母逝く・・・
11月5日、私の母が帰天しました。
緊急入院から、2か月の入院生活を経て、本人たっての願いで最期の1か月間は自宅で過ごし、旅立っていきました。
コロナ禍の入院は、本人も家族も遮断され、その間に弱っていきました。帰宅の条件は常時の点滴と酸素補給の条件下で、尊厳死協会の会員であり、本人の希望に反しましたが、帰宅のためにポートという点滴の管を体に通しました。苦渋の選択は悲しかったと思います。それでももう一度父と猫に逢いたくて帰宅した母。
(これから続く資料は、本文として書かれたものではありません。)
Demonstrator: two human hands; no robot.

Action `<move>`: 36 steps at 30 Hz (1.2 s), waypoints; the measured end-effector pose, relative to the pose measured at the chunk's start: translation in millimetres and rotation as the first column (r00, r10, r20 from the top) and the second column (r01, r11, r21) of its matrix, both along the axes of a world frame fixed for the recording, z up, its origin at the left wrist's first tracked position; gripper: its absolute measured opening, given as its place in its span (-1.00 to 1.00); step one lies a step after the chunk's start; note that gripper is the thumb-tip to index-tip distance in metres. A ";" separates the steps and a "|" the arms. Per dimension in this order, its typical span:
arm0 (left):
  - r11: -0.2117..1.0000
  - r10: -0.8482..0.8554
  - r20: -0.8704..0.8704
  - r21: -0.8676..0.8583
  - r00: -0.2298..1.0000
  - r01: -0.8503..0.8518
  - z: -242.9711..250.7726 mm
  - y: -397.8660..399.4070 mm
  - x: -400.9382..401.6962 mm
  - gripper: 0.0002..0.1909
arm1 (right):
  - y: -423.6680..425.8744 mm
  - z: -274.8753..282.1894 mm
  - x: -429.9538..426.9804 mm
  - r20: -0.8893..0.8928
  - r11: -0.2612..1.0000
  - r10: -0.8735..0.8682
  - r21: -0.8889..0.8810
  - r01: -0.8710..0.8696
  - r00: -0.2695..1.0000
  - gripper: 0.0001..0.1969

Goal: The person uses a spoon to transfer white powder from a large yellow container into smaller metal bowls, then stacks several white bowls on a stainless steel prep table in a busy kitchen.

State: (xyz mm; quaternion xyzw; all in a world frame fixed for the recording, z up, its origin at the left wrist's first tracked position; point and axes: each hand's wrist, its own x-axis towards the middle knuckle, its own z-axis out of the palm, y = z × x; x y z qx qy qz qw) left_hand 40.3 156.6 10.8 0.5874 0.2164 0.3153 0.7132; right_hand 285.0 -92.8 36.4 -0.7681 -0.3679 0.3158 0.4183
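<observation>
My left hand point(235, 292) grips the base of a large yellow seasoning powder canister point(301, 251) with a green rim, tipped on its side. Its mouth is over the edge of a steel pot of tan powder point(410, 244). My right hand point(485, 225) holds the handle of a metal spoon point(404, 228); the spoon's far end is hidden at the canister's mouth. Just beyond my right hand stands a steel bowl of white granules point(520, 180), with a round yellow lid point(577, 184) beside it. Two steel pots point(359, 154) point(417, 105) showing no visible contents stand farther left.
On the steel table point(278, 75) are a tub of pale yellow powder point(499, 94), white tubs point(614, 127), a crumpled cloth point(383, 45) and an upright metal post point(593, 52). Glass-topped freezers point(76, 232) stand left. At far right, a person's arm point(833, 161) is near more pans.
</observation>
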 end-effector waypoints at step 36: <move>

私にとっても密度の濃い1か月を過ごしました。母が大好きな自宅ベランダからのこの「夕景」写真は、最後に母に見せた10月31日の景色です。自身の著書にも「夕映えの時」と題しているくらい、言葉通り景色と人生の晩年とを重ね合わせていた表現そのものだったのでしょう。
父のことを案じ、猫に未練を持ちながら、初夏の風に乗ったまま秋空へと飛び立ってしまったわずかな時間を、今はまだ現実として受け止めかねている私がいます。自分の生き方の哲学を持った母は、時間をかけて「死」への準備を行っていました。私は母のその意思を全うするまで、まだ悲しみに浸る余裕はないのかもしれません。
葬儀は家族葬で7名で行いました。本当にアットホームで、泣いたり笑ったりしながら「母」を囲んだお別れができました。そして、遺言通り、長年登録していたアイバンクに連絡し角膜の提供も終え、片方ずつ二人の男性の役に立ったという報告を受けました。母は今も生きているのです。
そして、ミッションは教会での50日の命日祭で初めて親族知人にお知らせし、追悼ミサを23日に行う予定です。(コロナでちょっと心配ですが)母は零名が「ノエル」といい、零名とはかつての聖人にあやかってつける名ですが、クリスマスを記念した「ノエル」という表現が気に入って、「ノエル岡本まさご」ですが、幸運にも50日目がクリスマスにあたることの偶然。まさに神様のお恵みだと思いました。
少しずつ母の思い出を書いていこうと思います。本当に個人的なことですが、私にとっての偉大な母に感謝と愛を込めて・・・。今この文章を書いている背景のべランダでは、きょうも夕焼けがきれいです・・・。